#### REQUIREMENT
Every line of the material must be restated exactly, though not its pictures.

#### DATA PROVIDED
• • • • •
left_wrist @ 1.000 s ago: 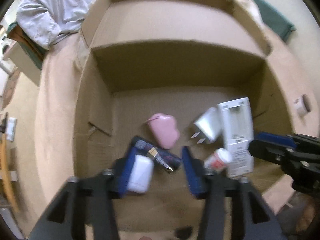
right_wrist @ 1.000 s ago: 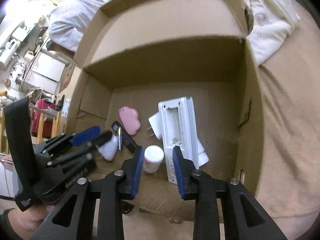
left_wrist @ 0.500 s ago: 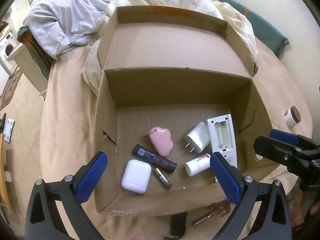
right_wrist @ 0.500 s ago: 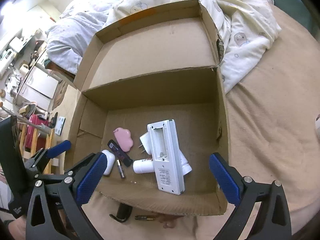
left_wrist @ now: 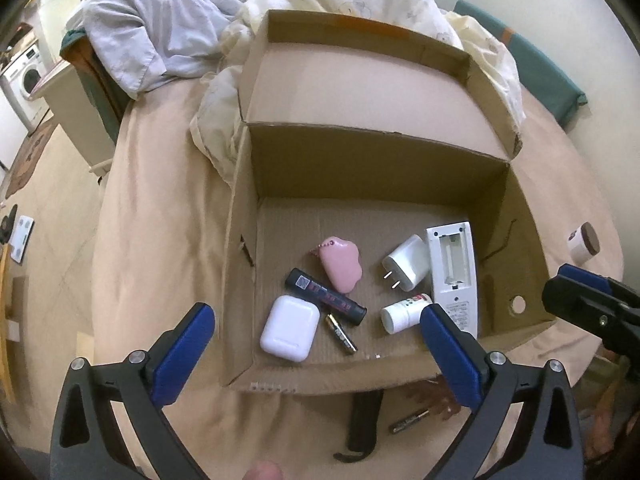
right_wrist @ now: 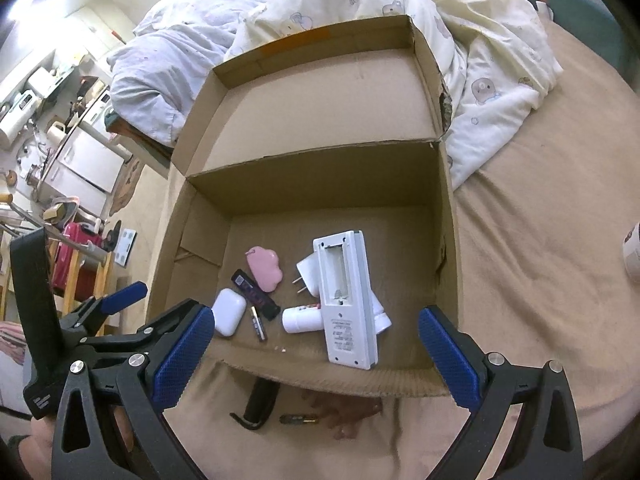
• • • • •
#### EXERCISE SOLUTION
left_wrist @ 1.000 s ago: 
right_wrist @ 1.000 s ago: 
left_wrist @ 0.500 s ago: 
right_wrist @ 0.500 s ago: 
left_wrist @ now: 
right_wrist @ now: 

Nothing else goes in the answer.